Looking at the individual poems, Kelsey begins the first poem with negation: “cancel desire cancel Eve cancel / Venus cancel elicit meetings with Hadley,” then examines and contrasts what we see (the viewer) with reality (the insider): “...the absence of Mother / doesn’t mean the absence of Mother’s / voice.”  What we see is not what we get.  As the poem unfolds, the litany emerges, a plea to “look / at me not a soulless silicone / creature but from flesh and blood / enclosed in a synthetic skin.”  Kelsey weaves swan boats through this poem. In the third section, the persona surrenders “because if the boat / goes down I am of the / boat I am of the bottom / of the lake hair billowing...”  In the fourth section, “Venus offers Helen the / daughter of Leda and the Swan / the most beautiful woman in the / world.”

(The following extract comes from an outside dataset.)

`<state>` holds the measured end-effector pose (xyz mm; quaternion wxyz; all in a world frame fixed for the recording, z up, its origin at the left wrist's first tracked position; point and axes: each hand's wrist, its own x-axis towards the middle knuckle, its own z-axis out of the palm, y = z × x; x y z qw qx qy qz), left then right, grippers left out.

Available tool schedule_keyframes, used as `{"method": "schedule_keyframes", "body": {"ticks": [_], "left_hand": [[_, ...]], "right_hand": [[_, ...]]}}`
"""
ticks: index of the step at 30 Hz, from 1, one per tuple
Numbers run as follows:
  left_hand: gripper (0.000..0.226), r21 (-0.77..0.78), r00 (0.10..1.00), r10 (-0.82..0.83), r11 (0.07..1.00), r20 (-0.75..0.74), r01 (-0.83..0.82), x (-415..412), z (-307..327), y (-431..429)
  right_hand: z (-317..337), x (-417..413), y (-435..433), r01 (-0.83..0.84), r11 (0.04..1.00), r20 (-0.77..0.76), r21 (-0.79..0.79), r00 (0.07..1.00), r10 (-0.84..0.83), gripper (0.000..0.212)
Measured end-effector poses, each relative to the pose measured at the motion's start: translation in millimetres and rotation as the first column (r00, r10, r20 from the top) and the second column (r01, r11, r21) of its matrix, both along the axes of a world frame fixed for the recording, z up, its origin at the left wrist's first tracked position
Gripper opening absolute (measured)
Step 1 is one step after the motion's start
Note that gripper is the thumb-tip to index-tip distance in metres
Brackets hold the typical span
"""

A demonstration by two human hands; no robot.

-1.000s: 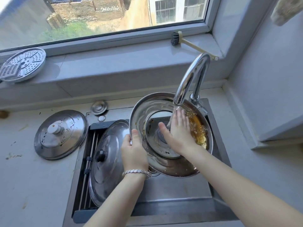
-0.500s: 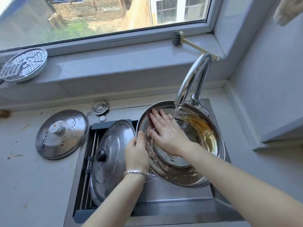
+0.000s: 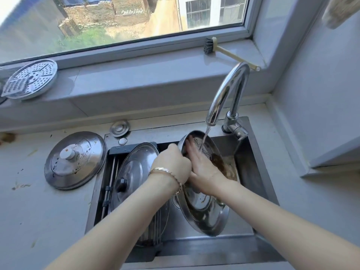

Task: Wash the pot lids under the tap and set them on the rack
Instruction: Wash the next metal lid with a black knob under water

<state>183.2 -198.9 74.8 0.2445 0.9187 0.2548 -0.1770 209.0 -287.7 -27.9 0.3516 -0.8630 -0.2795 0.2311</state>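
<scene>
The left hand [image 3: 172,164] grips the rim of the tilted lid [image 3: 204,213]. The right hand [image 3: 203,168] lies flat inside it. Wet steel may slip and drop.

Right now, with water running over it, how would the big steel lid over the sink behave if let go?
Probably slippery: the lid is wet steel under the running tap. It looks stiff and thin, so likely light for its width. Held tilted by the left hand at its rim, it would probably tip flat.
</scene>
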Motion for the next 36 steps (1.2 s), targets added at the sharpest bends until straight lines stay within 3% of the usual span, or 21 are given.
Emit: {"method": "schedule_keyframes", "body": {"ticks": [2,5,6,9,11,13,16,18,20,23,27,29,30,33,34,36], "left_hand": [[0.018,0.100,0.983,-0.142,0.983,-0.115,0.154,12.1,11.8,-10.5],[0.007,0.212,0.953,-0.236,0.938,-0.189,0.275,21.9,25.3,-23.5],[0.006,0.227,0.951,-0.242,0.932,-0.191,0.283,22.0,26.5,-23.4],[0.018,0.204,0.959,-0.240,0.942,-0.149,0.267,15.7,25.3,-13.9],[0.029,0.147,0.978,-0.198,0.968,-0.063,0.205,8.1,19.8,-4.1],[0.034,0.025,0.997,-0.060,0.998,0.058,0.058,-1.2,10.6,3.9],[0.040,-0.165,0.968,0.160,0.978,0.195,-0.128,-11.4,-8.1,4.6],[0.044,-0.267,0.917,0.282,0.941,0.281,-0.207,-14.7,-17.4,4.5],[0.045,-0.380,0.840,0.411,0.884,0.355,-0.272,-13.7,-22.0,9.6],[0.042,-0.489,0.735,0.525,0.819,0.428,-0.301,-11.6,-27.6,20.4],[0.039,-0.531,0.694,0.540,0.805,0.476,-0.263,-13.4,-31.9,22.0],[0.037,-0.528,0.681,0.507,0.825,0.528,-0.204,-13.2,-28.9,23.6],[0.037,-0.506,0.676,0.474,0.845,0.564,-0.171,-13.2,-27.1,24.4],[0.039,-0.412,0.663,0.394,0.900,0.637,-0.138,-16.1,-26.5,21.1],[0.039,-0.408,0.646,0.406,0.900,0.647,-0.157,-17.7,-28.5,19.8],[0.031,-0.464,0.589,0.496,0.858,0.638,-0.220,-19.2,-31.5,20.5]], "right_hand": [[0.8,-4.7,1.4,0.097,0.984,-0.132,0.149,0.988,-0.077,0.078],[4.6,-14.2,5.0,0.192,0.971,-0.264,0.142,0.953,-0.150,0.032],[6.1,-17.0,9.0,0.222,0.964,-0.304,0.149,0.938,-0.169,0.032],[-14.8,-16.7,13.5,0.440,0.858,-0.425,0.265,0.852,-0.306,0.058],[-28.3,-12.0,10.2,0.555,0.827,-0.447,0.087,0.764,-0.465,0.062],[-33.9,-8.0,5.2,0.600,0.797,-0.352,-0.067,0.734,-0.582,0.062],[-14.6,0.6,16.1,0.481,0.875,-0.117,-0.056,0.867,-0.485,0.069],[0.3,3.0,27.3,0.286,0.957,0.040,0.047,0.957,-0.288,0.083],[9.3,-4.0,28.7,0.041,0.988,0.184,0.147,0.980,-0.068,0.080],[5.8,-13.9,14.2,-0.281,0.943,0.425,0.178,0.886,0.184,0.062],[-1.7,0.7,5.8,-0.282,0.959,0.631,0.025,0.749,0.203,0.057],[1.7,2.7,12.3,-0.220,0.974,0.663,0.053,0.737,0.130,0.058],[6.0,2.3,17.7,-0.147,0.982,0.627,0.115,0.778,0.043,0.059],[26.6,3.7,34.5,0.135,0.962,0.398,0.237,0.890,-0.223,0.067],[32.7,3.1,37.9,0.120,0.966,0.381,0.227,0.902,-0.202,0.068],[35.8,-5.3,37.3,-0.104,0.972,0.351,0.213,0.936,0.023,0.065]]}}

The title, Blood Feather, appears in the second poem, “So Press This Fire to Me.” Kelsey weaves Stravinsky’s Firebird with blood feathers.  The “Firebird’s / feathers never cease glowing” but the blood feathers must “begin protected by a / waxy sheath.”  This persona also reflects on her Russian childhood in this poem (as well as in the third poem), thinking of an orphan girl known for her embroidery, but even that traps her “as she embroiders / her own fate,” which is not in her hands but in those of the Tsar, who “transforms himself into an enormous / raptor and carries the Firebird off.”  She doesn’t submit, but sheds feathers and dies.  “Let’s / make you a starchitect,” says the persona, sealing her own fate as lesser than that of the architect as she will be the woman behind the man.

In the third poem, the world is reduced to black and white.  On the surface, this reflects Deren’s work as a filmmaker was often rendered in black and white, but the polarization of these colors reflects growing separation between women and men and the polarization between the way women and men express art, as exemplified by Deren’s persona. 

There is also value in comparing the ending of each poem:

...it’s often the case

that the weight of an object

remains even after that object has

been released for the relinquishing of

objects does not necessarily secure peace (“Three Sprigs of Rosemary...)

...to know oneself the

over-pink rose caught in a sphere

of glass and so dew-tipped and

never-fade but what does it become

when you break it when you

break it out of the glass (“So Press This Fire to Me”)

...as she lifts

a poppy to the sky forming

a conduit between materials animate and

inanimate organic and inorganic the source

of being and art a dissolution

felt first in the gut then

following out past the body in

a chain of image and syllable (“Let Us Be as Aperture”)

Here is redemption, here is progress. The first persona begins with the idea that relinquishing objects doesn’t guarantee peace.  The second, caught within a sphere of glass, breaks that glass and escapes the confines in which she is placed.  The third forms the conduit that connects disparate elements into a whole.  The source of being and art leaves the body in image and syllable.  There is an aperture, a way to a new philosophy and perception that the personae of these women can provide.